|Birth Place||Southern California|
Ed Hardy, also known as Don Ed Hardy, is one of the most well-respected tattoo artists in the world.
Born in 1945 in Southern California, his destiny seemed clear when, at the age of 10, he opened a makeshift tattoo shop in mother's house where he drew tattoos on the neighborhood kids. In the 1960s, Hardy attended the San Francisco Arts Institute and received a Bachelor of Fine Arts degree in printmaking. He then declined a scholarship to Yale's MFA program in order to pursue tattooing full-time in 1967.
A good friend of Sailor Jerry Collins, Hardy became the first Western tattoo artist to be invited to Japan, to study with the master Horihide, in 1973. When he returned, he opened Realistic Tattoo Studio in San Francisco, the first known private, appointment-only tattoo studio in the US, where he focused on large-scale, custom Japanese style tattoos. This style of shop, and the artistic style that Hardy imported to the US from his frequent travels in Japan, changed the face of modern tattooing.

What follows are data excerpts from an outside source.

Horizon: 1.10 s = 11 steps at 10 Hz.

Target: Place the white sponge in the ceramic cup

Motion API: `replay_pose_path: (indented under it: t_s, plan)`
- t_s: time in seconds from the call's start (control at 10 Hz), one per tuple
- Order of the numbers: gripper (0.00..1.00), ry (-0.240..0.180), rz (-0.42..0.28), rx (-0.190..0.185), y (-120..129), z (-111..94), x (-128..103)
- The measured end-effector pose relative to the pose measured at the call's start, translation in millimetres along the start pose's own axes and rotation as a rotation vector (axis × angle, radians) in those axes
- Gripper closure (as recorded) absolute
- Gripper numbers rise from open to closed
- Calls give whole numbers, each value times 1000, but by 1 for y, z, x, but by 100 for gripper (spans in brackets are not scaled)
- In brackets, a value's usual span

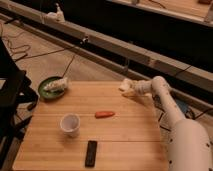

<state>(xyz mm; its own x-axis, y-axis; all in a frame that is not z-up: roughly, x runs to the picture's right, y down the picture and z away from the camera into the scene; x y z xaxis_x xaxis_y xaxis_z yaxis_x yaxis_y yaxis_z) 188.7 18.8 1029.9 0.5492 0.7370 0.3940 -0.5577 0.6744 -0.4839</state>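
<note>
The white sponge [125, 85] is at the far right edge of the wooden table [120, 137], right at the tip of my gripper [131, 88]. My white arm reaches in from the lower right, with the gripper against the sponge. The ceramic cup [70, 124] stands upright on the left half of the table, well away from the gripper and apart from the other things.
An orange carrot [104, 114] lies mid-table between cup and gripper. A black remote [91, 153] lies near the front edge. A dark green plate [51, 87] with a lumpy white object sits at the far left corner. A black chair [10, 85] stands to the left.
</note>
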Motion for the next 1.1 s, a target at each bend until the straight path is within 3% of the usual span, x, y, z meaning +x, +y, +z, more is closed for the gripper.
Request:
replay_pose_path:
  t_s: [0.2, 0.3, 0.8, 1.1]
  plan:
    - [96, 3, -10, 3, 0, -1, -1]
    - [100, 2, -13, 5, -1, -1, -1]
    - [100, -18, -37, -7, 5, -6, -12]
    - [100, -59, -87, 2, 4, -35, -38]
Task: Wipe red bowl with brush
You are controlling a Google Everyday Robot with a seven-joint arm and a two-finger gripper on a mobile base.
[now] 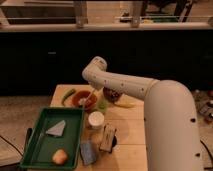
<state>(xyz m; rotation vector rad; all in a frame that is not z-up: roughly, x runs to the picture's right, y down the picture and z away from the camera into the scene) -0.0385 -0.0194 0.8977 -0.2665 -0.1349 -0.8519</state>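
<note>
The red bowl [81, 100] sits at the table's back left, beside a green pepper. My gripper [96, 90] hangs just above the bowl's right rim, at the end of the white arm that comes in from the right. It is shut on the brush [89, 97], whose thin pale handle slants down to the left. The whitish bristle head rests inside the bowl.
A dark maroon bowl [113, 95] and a yellow banana [124, 105] lie right of the gripper. In front are a white cup [95, 119], a tan block [107, 137] and a blue sponge [88, 152]. A green tray [35, 145] holds a grey cloth and an orange fruit.
</note>
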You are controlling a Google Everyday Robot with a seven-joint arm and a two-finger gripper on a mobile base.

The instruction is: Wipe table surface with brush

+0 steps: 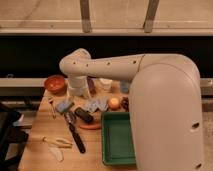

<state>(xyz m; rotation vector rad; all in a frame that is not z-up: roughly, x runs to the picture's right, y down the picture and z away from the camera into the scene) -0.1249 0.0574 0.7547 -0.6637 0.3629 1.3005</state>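
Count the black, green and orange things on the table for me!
Black: 2, brush and block
Green: 1, tray
Orange: 3, bowl, fruit, carrot-like stick
Total: 6
Gripper: hangs over the back of the table surface, beside the bowl.

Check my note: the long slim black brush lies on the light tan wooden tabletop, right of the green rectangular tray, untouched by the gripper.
One thing is wrong: the side. The camera view shows the brush lying on the tabletop to the left of the green tray, not the right. It is untouched by the gripper, which hangs from the white arm nearer the table's back.
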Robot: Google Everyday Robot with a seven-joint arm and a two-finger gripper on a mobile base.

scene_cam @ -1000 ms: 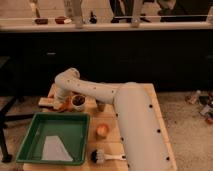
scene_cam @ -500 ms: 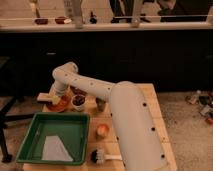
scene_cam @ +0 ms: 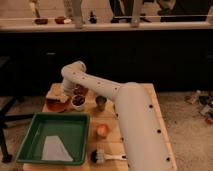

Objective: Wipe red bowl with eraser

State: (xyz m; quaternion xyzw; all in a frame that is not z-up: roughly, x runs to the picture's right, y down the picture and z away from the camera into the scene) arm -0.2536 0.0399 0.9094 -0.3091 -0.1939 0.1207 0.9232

By 1977, demand for his work was so high that he opened a second shop, welcome to walk-in clients as well, called Tattoo City. Destroyed by a fire in 1978, Tattoo City was reopened in 1991 at a different location. Though it moved again in 1999, Tattoo City still operates to this day.

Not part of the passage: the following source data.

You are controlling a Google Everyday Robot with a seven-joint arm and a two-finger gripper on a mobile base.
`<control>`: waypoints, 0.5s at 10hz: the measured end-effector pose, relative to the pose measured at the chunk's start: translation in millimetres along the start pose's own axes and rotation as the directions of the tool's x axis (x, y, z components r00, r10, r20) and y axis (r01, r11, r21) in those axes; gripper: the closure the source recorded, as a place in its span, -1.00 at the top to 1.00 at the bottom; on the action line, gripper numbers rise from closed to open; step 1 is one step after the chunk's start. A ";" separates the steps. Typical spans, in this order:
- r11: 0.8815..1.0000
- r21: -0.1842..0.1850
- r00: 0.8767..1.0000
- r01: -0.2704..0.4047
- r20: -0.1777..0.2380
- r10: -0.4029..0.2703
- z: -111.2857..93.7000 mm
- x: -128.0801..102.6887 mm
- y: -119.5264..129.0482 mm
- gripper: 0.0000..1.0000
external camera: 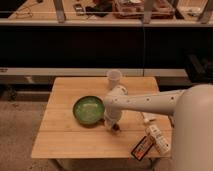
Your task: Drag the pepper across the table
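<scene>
The pepper [116,128] shows as a small dark red shape on the light-wood table [65,136], just right of the green bowl. My gripper [114,125] points down onto it from the white arm that reaches in from the right, and it is shut on the pepper at the tabletop. The wrist hides most of the pepper.
A green bowl [88,110] sits left of the gripper, almost touching the wrist. A white cup [114,78] stands near the far edge. A dark packet with orange print [141,147] and a white oblong packet [157,138] lie at the front right corner. Dark shelving runs behind.
</scene>
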 end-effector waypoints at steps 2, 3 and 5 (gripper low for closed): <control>1.000 0.010 1.000 0.028 -0.009 -0.028 0.9 7.2 -7.6 -0.47; 0.999 0.013 0.999 0.041 -0.014 -0.041 1.0 10.6 -10.6 -0.47; 0.997 0.016 0.997 0.073 -0.028 -0.072 0.0 19.2 -18.2 -0.47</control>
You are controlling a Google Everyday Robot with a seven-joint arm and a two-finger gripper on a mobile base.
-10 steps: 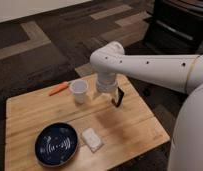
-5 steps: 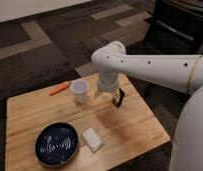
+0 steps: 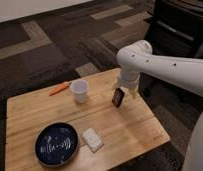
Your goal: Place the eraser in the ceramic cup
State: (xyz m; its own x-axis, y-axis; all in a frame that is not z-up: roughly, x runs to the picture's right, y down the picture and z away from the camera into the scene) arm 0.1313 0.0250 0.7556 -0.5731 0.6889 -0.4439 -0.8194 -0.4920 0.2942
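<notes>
The eraser (image 3: 117,97), a small black slab with an orange-brown edge, hangs tilted on end just above the table's right half. My gripper (image 3: 123,95) reaches down from the white arm (image 3: 160,62) and is shut on it. The ceramic cup (image 3: 80,91), plain white and upright, stands on the table to the left of the eraser with a clear gap between them. The arm's wrist hides the upper part of the gripper.
A dark blue patterned bowl (image 3: 57,144) sits at the front left of the wooden table (image 3: 130,130). A whitish block (image 3: 92,139) lies beside it. An orange marker (image 3: 59,88) lies at the far edge behind the cup. Dark furniture (image 3: 180,25) stands at the back right.
The arm's upper part has shifted slightly to the right. The eraser and gripper stay at nearly the same spot to the right of the cup.
</notes>
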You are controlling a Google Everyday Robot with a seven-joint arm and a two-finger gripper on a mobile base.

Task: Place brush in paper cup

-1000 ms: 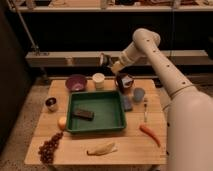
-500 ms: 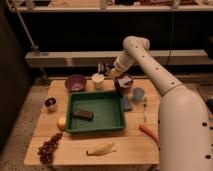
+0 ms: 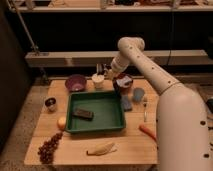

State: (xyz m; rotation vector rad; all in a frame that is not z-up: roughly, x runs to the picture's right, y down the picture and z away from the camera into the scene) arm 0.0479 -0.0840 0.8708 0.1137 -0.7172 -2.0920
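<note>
tray: green rectangular plastic tray [image 3: 107,125] in the middle of the wooden table [image 3: 75,152]
block: dark flat rectangular block [image 3: 83,114] lying inside the tray
bowls: purple round bowl [image 3: 75,82] behind the tray; dark bowl [image 3: 123,82] to its right
cups: blue-grey cup [image 3: 138,94] right of the tray; small dark metal cup [image 3: 50,103] at the left
fruit: bunch of dark red grapes [image 3: 47,147], front left; yellow banana [image 3: 101,148], front; small round yellow fruit [image 3: 61,122] touching the tray's left edge
carrot: orange carrot [image 3: 147,131], right edge
utensil: thin silver utensil [image 3: 145,109] beside the blue-grey cup

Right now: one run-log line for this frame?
claw: shut, above paper cup | brush: not discernible | green tray: dark block inside
</note>
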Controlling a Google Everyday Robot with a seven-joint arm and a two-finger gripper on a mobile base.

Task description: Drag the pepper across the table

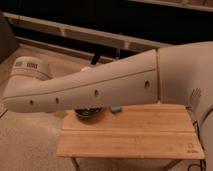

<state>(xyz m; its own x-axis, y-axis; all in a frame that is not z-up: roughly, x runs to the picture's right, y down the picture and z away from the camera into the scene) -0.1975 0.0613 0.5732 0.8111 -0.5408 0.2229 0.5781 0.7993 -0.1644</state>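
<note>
Zero sight of the pepper on my feed, so I can't tell where it sits. Table (130,135) is light wood planks and I see its front part. Arm (100,87) lies across the frame over the table's far edge and hides that strip. Dark bowl (89,112) pokes out under the arm at far left, with the blue-grey block (116,108) near it on the right, not touching. Gripper is out of frame, so I can't tell its state.
</note>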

Hardy has authored over 12 books, most notably the Tattoo Time series, the first tattoo industry trade magazine. Also a prolific painter, his work has appeared internationally in over 40 exhibits. In 2000, Hardy completed a 500-foot long scroll painting of 2000 dragons in honor of the millennium and the Chinese year of the Dragon.

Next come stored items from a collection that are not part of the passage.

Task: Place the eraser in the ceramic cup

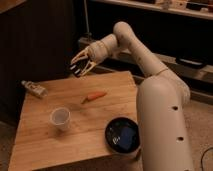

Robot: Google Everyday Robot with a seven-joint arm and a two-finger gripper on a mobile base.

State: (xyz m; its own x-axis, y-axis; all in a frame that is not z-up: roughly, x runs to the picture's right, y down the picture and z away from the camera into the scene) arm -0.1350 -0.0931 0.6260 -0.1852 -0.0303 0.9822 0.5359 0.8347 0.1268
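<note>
Beneath the fingers (82, 59) and spreading away toward the camera lies the wooden counter (45, 147), the widest thing in sight. The fingers hang in the air over its far edge, near the middle of that edge and clear of the wood.

Behind the fingers and off to the right runs the white arm (155, 100). It rises as a thick column at the right of the counter, bends at the top and reaches leftward down to the wrist.

Well below the fingers and to the right, near the counter's front right corner, sits a black round bowl (114, 131) with something blue (128, 137) lying inside it.

Below the fingers and a little to the left stands the ceramic cup (60, 119), white, upright and open-mouthed, well apart from them and from the bowl.

Just below the fingers and slightly right, an orange stick (94, 96) lies flat on the wood, between the cup and the far edge.

Off to the left of the fingers and lower, a small pale bottle-like thing (34, 88) lies on its side near the counter's left edge.

The fingers are clenched and point down and to the left. A small dark block shows at their tips, which looks to be the eraser (77, 70), held above the counter and far from the cup.
</note>
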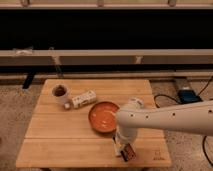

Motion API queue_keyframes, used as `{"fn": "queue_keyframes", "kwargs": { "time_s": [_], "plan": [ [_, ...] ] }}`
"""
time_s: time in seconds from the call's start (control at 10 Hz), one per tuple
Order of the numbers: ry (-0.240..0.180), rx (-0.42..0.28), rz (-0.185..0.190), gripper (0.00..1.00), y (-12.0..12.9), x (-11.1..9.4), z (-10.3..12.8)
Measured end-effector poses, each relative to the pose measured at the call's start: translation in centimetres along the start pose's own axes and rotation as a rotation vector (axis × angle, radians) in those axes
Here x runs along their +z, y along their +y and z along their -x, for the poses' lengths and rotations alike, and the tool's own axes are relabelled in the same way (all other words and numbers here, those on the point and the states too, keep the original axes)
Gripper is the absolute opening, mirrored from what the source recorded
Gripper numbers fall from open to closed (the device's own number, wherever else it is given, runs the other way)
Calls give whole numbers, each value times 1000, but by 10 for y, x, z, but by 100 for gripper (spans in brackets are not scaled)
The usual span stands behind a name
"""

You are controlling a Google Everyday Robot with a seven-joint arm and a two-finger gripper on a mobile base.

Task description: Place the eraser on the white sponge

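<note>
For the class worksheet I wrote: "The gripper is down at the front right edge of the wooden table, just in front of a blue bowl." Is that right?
Not quite: the bowl is orange, not blue, as the camera view shows. The rest stands: the gripper is down at the front right edge of the wooden table, just in front of that bowl, with the eraser at its tip.
</note>
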Motion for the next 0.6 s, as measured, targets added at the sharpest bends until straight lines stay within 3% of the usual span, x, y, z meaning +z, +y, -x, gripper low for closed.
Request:
{"fn": "queue_keyframes", "kwargs": {
  "time_s": [0.4,0.6],
  "plan": [
    [-92,23,13,80,-9,-27,8],
    [-173,14,37,80,-9,-64,12]
  ]
}}
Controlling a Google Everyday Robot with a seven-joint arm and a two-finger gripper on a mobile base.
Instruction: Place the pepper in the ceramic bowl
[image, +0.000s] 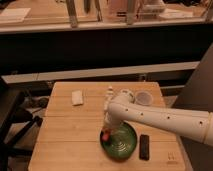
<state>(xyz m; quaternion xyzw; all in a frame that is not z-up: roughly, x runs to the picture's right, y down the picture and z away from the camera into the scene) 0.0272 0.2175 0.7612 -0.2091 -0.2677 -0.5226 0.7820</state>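
A glossy dark green ceramic bowl (126, 148), ringed inside w/ pale concentric lines, is pictured on a light wood table (70, 135) striped by plank seams. The red-orange pepper (105, 135) is seen at the bowl's left rim, where the gripper (106, 130) of the white arm (165, 120) is positioned. A black rectangular object (144, 146), white pad (77, 97) & pale grey dish (143, 98) are also shown.

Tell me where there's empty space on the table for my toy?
The left half is bare, below the white pad and left of the bowl. Crowded on the right: tool at the bowl's rim by the pepper, dish, bottle.
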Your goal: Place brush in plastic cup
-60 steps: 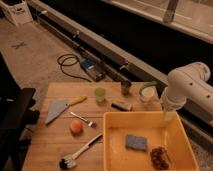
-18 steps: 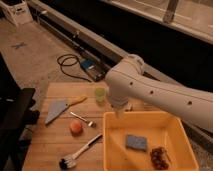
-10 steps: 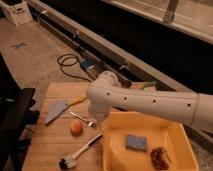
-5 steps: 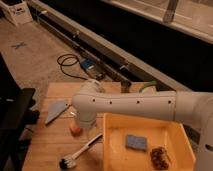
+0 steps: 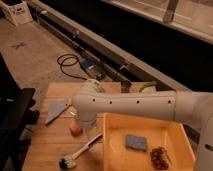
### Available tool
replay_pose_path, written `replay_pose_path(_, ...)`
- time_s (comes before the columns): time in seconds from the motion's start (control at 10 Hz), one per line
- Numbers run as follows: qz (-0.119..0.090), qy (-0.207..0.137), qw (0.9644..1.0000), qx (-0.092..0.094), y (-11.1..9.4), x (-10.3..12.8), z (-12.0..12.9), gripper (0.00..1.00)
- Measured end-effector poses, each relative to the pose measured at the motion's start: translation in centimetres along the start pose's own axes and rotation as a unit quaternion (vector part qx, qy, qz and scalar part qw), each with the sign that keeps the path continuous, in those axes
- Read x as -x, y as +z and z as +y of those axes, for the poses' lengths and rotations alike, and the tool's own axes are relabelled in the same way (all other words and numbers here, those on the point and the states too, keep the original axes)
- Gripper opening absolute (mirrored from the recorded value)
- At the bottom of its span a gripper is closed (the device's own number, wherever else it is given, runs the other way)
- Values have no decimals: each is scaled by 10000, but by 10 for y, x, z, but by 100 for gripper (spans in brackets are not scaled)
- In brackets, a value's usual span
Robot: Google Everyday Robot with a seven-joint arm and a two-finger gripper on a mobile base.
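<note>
The brush (image 5: 81,151) lies flat on the wooden table (image 5: 47,142), its dark bristle head at the front left and its white handle pointing back right toward the yellow tray. My white arm reaches in from the right across the table. Its gripper (image 5: 91,131) hangs just above the handle end of the brush, beside a small orange ball (image 5: 74,129). A pale cup with a green rim (image 5: 147,86) shows just behind the arm at the table's back edge. The arm hides anything else standing there.
A yellow tray (image 5: 172,132) at the right holds a blue sponge (image 5: 136,142) and a brown lump (image 5: 159,156). A grey scraper (image 5: 56,110) lies at the left. A dark cup (image 5: 125,85) stands at the back. A black chair (image 5: 14,117) is left of the table.
My arm has swung from the right side of the table leftward and down. The gripper now sits over the brush handle. The brush and the ball have not moved.
</note>
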Motion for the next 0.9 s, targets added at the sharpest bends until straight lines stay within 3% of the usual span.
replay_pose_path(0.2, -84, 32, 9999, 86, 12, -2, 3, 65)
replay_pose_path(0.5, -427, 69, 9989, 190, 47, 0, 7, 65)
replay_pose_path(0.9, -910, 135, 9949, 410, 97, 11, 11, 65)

Most recently, Hardy collaborated with the brainchild of Von Dutch clothing, Christian Audigier, by lending his name to a tattoo-inspired clothing line. Celebrities from Madonna to Tommy Hilfiger and Mariah Carey have been seen sporting Ed Hardy fashions. Hardy has been under heavy criticism since the clothing line's launch. Many people in the tattoo industry believe that Hardy, in embarking on this venture, traded in ethics for money. Regardless, the importance of his contributions to the world of tattooing cannot be overlooked.